For Ben Logan's eulogy for the big maple, click on the book cover to the right. The essay is printed in A Place to Which We Belong: Wisconsin Writers on Wisconsin Landscapes (published by The 1000 Friends of Wisconsin Land Use Institute, Madison, WI, c1998). http://www.1kfriends.org/
Scripture invites us to the reminder that we return to the ground, "for out of it you were taken; you are dust, and to dust you shall return." (Genesis 3:19)
Even as we anticipate the new creation in Christ and the fullness of the new heavens and the new earth, we are able to see death as a transition that sustains life, that is part of God's care for our world.
Here is an order of worship for the burial of pets.
Here are two eulogies or obituaries, one for a man and one for his tree. Both speak strongly of our place in creation and can guide your reflections and preparations as you face death.
You can find links on green burial opportunities.
Here is a link to an article in The Lutheran about an alternative burial forest at Camp Luther near Conneaut, Ohio.
Below is Mr. Logan's obituary.
GAYS MILLS - Ben Logan, the author of the memoir "The Land Remembers," died very peacefully on Sept. 19, 2014, in Viroqua. He also wrote "Christmas Remembered," "The Empty Meadow," and other works.
Ben was born in Seneca in 1920. He grew up on a ridge top farm his mother called "Seldom Seen." He spent most of his life away from Wisconsin, but carried Seldom Seen and the people who were part of it with him wherever he was. In his writing, Ben brought the stories and feel of a place he loved to many thousands of readers. It was his hope that readers could carry this feeling beyond one small corner of Wisconsin, to build a broader appreciation and care for the land and its people.

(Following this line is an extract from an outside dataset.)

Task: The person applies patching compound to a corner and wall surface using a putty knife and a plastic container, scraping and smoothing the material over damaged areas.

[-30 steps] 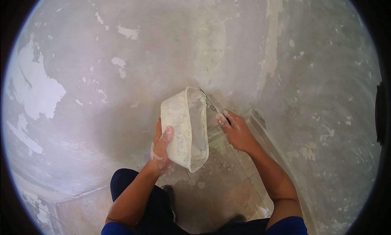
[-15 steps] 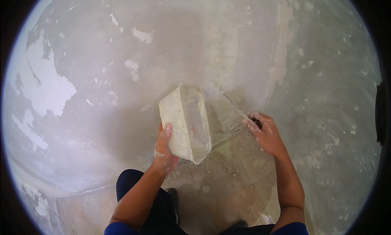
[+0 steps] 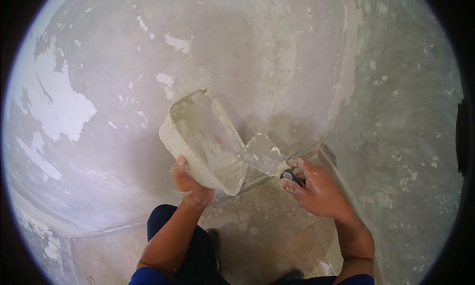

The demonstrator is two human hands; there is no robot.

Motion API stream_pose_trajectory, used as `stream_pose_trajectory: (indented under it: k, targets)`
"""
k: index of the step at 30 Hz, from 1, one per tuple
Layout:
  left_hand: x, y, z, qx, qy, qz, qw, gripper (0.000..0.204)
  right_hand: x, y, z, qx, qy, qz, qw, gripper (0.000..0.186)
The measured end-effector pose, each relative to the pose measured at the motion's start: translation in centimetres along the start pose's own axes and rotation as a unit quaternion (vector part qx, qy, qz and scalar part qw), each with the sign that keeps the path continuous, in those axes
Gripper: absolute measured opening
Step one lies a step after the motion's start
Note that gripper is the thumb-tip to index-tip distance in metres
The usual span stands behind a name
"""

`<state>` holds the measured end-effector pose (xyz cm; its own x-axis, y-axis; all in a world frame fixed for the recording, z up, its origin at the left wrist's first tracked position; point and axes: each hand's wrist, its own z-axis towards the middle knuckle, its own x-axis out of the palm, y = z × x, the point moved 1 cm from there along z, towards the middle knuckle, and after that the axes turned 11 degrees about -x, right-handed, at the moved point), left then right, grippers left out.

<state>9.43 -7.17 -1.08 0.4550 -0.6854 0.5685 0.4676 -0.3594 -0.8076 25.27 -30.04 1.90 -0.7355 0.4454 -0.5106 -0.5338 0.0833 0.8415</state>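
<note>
My left hand [image 3: 192,183] grips a pale rectangular plastic tub [image 3: 185,149] by its side and underside, tilted so that its inside shows. Putty-like residue smears the tub's inner walls and rim. In my right hand [image 3: 312,186] is a putty knife [image 3: 262,154], its dark handle wrapped by my fingers. The wide flat blade points left, flecked with pale paste, and its corner meets or overlaps the tub's right rim. Whether it touches the rim I cannot tell. Pale dust coats fingers of both hands.
Ahead stands a grey plastered wall [image 3: 208,52] with white bare patches. It meets another greenish-grey wall [image 3: 405,136] in a corner at the right. Below lies a tiled floor [image 3: 277,230] spotted with debris, where my dark shoes [image 3: 213,240] stand.
My right hand has come down with the putty knife, whose blade now turns flat toward the tub's rim. The tub has shifted left and tipped, showing more of its inside.
</note>
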Motion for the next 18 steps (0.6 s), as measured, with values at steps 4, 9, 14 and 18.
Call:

During the Second World War, Ben served in the Navy on landing craft in the Mediterranean. From his writings about the war - he hardly ever talked about it - it was clear that his deep relationship with the land and community were what got him through the grotesque horror of war, what kept him whole, what brought him home. Along with his writings about Wisconsin, Ben's career included editing "Ford Farming Magazine," writing and production for radio, film and television and the development of programs to address the impact of television on children. He gave lectures and workshops, working with literary peers such as Robert Bly and Jerzy Kosinski.
Ben met his wife, Jacqueline, in Mexico City. Jacqueline was a much beloved Spanish teacher at John Jay High school in Cross River, N.Y. She died in 1990 at Seldom Seen. Although he raised his family far from Wisconsin, he helped his children, Suzanne, Roger and Kristine, to see and love the landscapes of their own childhoods.
In 1986, Ben and Jacqueline came back to Seldom Seen to retire, where they found a growing community of young people who came to southwestern Wisconsin, moved by the beauty of the land Ben had known growing up. This community embraced Ben and Jacqueline, surrounding them with children to fuss about, music and laughter, conversation - and putting up with Ben's corny puns.
Ben's writing about the land had a touch of romance - but it was never sentimental. He had the hard, honest insight of someone who grew up knowing how a falling tree limb could kill a person, how the wind bit on a long winter day of working outside. There is a small valley - Ben called it Lost Valley - running southeast from the farm house at Seldom Seen. Ben often told the story of a time when he was wandering there as a boy, hearing the distant cry of a wolf, finally seeing it loping across the valley, paying him no attention - raw, solitary, majestic nature. And so the boy, who saw the last wolf through the blowing snow down in Lost Valley, is going home for the last time.
Ben Logan is survived by family, daughter, Suzanne Logan West and husband Jerry Northington; grandson, Seth Logan; son, Roger Logan and wife Susie Stulz; daughter, Kristine Logan and husband Mark Sagar; and by dear friends, Paul and Kathy Fairchild. But most of all, Ben Logan is survived by the land. Remember him standing on the ridge, like his father before him, watching morning fog rise out of Lost Valley. If you care to, go and stand there - or anywhere - and feel this precious, fragile land Ben Logan helped us to know.
As he put it, "Once you have lived on the land, been a partner with its moods, secrets, and seasons, you cannot leave. The living land remembers, touching you in unguarded moments, saying, 'I am here. You are part of me.'"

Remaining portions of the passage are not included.